A potentially even more relevant result, but one which definitely requires further targeted in-depth analysis, is the reported association between typical pSS symptoms (i.e., xerostomia and xerophthalmia) and self-reported NCWS, SRMI, and MFS. Approximately 22% and 12% of pSS patients complained of a worsening of disease-specific symptoms related to the intake of wheat-containing or non-wheat-containing foods, respectively. Moreover, a large percentage of these subjects referred to a significant improvement in these symptoms on eliminating the indicated foods from their diet (61.1% among self-reported NCWS and 80.0% among SRMI/MFS). To our knowledge, very few studies have analyzed the role of a wheat-free diet (WFD) in pSS patients, demonstrating its putative role in the clinical management of these subjects [20,21,22]. Among these studies, a very recent paper hypothesized that a GFD in association with K+ rich diet, may contribute to xerophthalmia and/or xerostomia relief in selected pSS patients with certified low blood levels of potassium. However, researchers only advanced this hypothesis based on indirect data from other studies, some of which were not specifically conducted on patients with pSS, without providing original data to support their hypothesis [77].
Our study, although preliminary and based on questionnaires, is the first to report such a close association between pSS and NCWS. In this scenario, the possible physiopathological link could be an alteration in intestinal permeability (IP). Exposure to wheat would cause the release of zonulin, which, by binding to the surface of intestinal epithelial cells, would modify the cellular cytoskeleton and cause the loss of the normal function of occludins, ultimately leading to an increase in IP [78]. This would result in increased exposure of the immune system cells of the lamina propria to wheat molecules (e.g., gliadin, ATIs, etc.), with an increased infiltration and the activation of myeloid and dendritic cells in the intestinal mucosa and lymph nodes. The activation of the innate immune response, via TLR-4 localized on myeloid cells, could promote the production of pro-inflammatory cytokines, which would damage the intestinal mucosa [26,79], further increasing the exposure of foods/microbial peptides to immune cells [26,27,28,29,30,31]. This local inflammatory response would have systemic repercussions, with an alteration of the normal cytokine pattern and infiltration of monocytes/macrophages and T cells into the salivary and lacrimal glands, thus contributing to the onset or exacerbation of the clinical manifestations of pSS as an environmental factor. Obviously, to date, this is only a hypothesis based on indirect evidence from studies not specifically aimed at investigating this association, and we hope to confirm it as soon as possible. The present results, in fact, are only the preliminary part of a larger prospective study aimed at confirming NCWS diagnosis in subjects with pSS by a double-blind, placebo-controlled wheat challenge (DBPCWC), and analyzing, at the same time, immunological and intestinal permeability patterns related to wheat exposure in these patients.

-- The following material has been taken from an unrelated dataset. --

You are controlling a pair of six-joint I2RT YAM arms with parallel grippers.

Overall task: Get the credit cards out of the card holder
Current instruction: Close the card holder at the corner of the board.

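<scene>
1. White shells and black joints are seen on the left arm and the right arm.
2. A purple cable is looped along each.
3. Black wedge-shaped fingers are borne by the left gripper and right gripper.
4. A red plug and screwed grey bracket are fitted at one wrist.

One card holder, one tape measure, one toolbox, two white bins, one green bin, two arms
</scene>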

A further interesting finding that emerged in our study was the difference in the specialist consultations required for the in-depth analysis of the onset of symptoms after wheat-containing food intake in the self-reported NCWS groups. In the pSS patient group, we mainly consulted a gastroenterologist as a specialist, and among the possible diagnoses proposed, CeD, IBS (so much so that 40.2% of patients with pSS reported having been diagnosed with IBS), and NCWS emerged; some of these patients underwent a WFD trial and subsequently reported symptom relief. In contrast, in the control group, the main specialist involved was an allergist, and only a very small portion of these patients were given a diagnostic hypothesis of CeD, IBS or NCWS, resulting in a greater number of patients leaving without a possible explanation. This difference may be due to the lower frequency of symptoms or to a greater tolerance in the control group, as well as to the possible socio-cultural differences in the subgroups, or even to the possible ‘prejudice’ that DM subjects are unlikely to present gastrointestinal disorders related to the intake of starchy foods.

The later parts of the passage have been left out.